Dans la série de reportages réalisés par Vox, ces populations expriment leur mépris pour les élections. Elles posent les vrais problèmes de vie quotidienne. Elles se eontent abandonnées de leurs élus qui ne reviennent qu’en fin de législature pour solliciter un autre mandat. Les questions de routes, de santé, d’eau, d’électricité, d’insécurité et d’éducation se posent sérieusement dans ces quartiers déconnectés du centre-ville. Le rôle du député et du conseiller n’est pas de construire les ponts ou les écoles, mais c’est de décrocher des projets avec des financements publics pour la construction des ponts, des routes, des écoles et des lignes électriques pendant la session budgétaire. Ce que ne font pas les élus, d’après les plaintes des populations.
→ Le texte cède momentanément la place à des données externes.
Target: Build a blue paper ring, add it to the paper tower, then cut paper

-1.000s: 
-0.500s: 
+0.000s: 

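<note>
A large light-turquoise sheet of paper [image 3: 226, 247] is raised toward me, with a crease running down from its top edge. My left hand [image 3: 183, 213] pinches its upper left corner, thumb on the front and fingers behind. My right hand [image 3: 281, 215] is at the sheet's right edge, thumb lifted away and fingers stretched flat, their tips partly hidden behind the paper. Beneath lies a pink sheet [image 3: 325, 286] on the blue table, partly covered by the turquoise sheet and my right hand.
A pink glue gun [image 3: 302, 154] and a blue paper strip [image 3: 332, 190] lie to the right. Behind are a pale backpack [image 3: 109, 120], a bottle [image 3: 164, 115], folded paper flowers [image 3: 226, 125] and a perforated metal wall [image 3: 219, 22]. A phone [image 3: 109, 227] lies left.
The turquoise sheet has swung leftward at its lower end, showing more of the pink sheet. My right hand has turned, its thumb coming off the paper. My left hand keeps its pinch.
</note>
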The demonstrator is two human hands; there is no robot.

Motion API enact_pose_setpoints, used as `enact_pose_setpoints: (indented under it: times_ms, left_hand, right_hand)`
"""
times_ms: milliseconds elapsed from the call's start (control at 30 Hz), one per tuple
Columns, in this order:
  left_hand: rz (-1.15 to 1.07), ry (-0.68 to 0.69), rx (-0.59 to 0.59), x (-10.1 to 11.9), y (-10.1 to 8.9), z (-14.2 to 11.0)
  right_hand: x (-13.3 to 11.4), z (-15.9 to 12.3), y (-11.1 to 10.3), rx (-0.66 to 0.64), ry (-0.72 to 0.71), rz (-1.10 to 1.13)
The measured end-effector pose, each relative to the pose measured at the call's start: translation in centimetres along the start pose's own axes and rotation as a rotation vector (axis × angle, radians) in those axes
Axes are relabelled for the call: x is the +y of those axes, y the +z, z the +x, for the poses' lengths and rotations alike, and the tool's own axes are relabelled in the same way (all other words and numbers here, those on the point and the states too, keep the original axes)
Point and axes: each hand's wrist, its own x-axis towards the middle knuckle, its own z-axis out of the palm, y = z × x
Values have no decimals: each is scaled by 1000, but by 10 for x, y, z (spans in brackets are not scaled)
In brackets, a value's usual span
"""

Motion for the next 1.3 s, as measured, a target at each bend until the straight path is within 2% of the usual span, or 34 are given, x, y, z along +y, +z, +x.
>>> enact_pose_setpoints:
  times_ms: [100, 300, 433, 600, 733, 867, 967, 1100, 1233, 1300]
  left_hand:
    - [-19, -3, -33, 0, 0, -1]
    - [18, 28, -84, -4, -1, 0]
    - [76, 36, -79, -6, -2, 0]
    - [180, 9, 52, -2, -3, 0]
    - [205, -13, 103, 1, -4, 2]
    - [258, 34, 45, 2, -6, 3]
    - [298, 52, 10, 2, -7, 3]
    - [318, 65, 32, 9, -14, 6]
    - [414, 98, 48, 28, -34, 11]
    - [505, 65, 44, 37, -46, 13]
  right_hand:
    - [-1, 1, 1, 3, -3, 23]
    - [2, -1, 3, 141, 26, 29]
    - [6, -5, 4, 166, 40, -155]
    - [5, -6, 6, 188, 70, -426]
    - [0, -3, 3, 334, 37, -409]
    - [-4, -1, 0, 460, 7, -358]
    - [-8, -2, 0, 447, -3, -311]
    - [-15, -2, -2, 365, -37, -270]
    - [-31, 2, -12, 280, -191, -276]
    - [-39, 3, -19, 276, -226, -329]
Finalement, les élus ne vont à l’Assemblée nationale que pour leur propre ventre ? C’est possible. Au Congo, les indemnités mensuelles payées à un député varie entre 4,5 et 6 millions de francs CFA.  Dans un pays en crise financière, une telle situation ne peut que faire courir. Et ce n’est pas tout. A chaque session parlementaire, les députés sont gratifiés d’une somme de 1,2 million de francs CFA, comme émoluments.

Les présidents des commissions jouissent des privilèges : une voiture, une garde et une indemnité de 6 millions de francs CFA.

Une fois que le travail est fait à l’hémicycle, l’institution trouve les moyens financiers aux élus pour organiser les descentes parlementaires. Combien y vont ? Mais la note est de 5 millions de francs CFA par élu. Il y a à boire et à manger au parlement. Des sommes faramineuses qui donnent certainement des vertiges à ceux qui les perçoivent, au point d’oublier les problèmes des populations. Au Gabon, un député touche 3 millions de francs CFA, alors qu’au Cameroun, ils sont à 800.000 francs CFA.

Nombreux, pour tenter de compenser, construisent des ponts, des écoles, ou paient des enseignants vacataires dans les écoles. D’autres, distribuent de petites enveloppes de quelques billets de banque aux femmes du quartier ou aux personnes âgées. Les défis des élections restent entiers.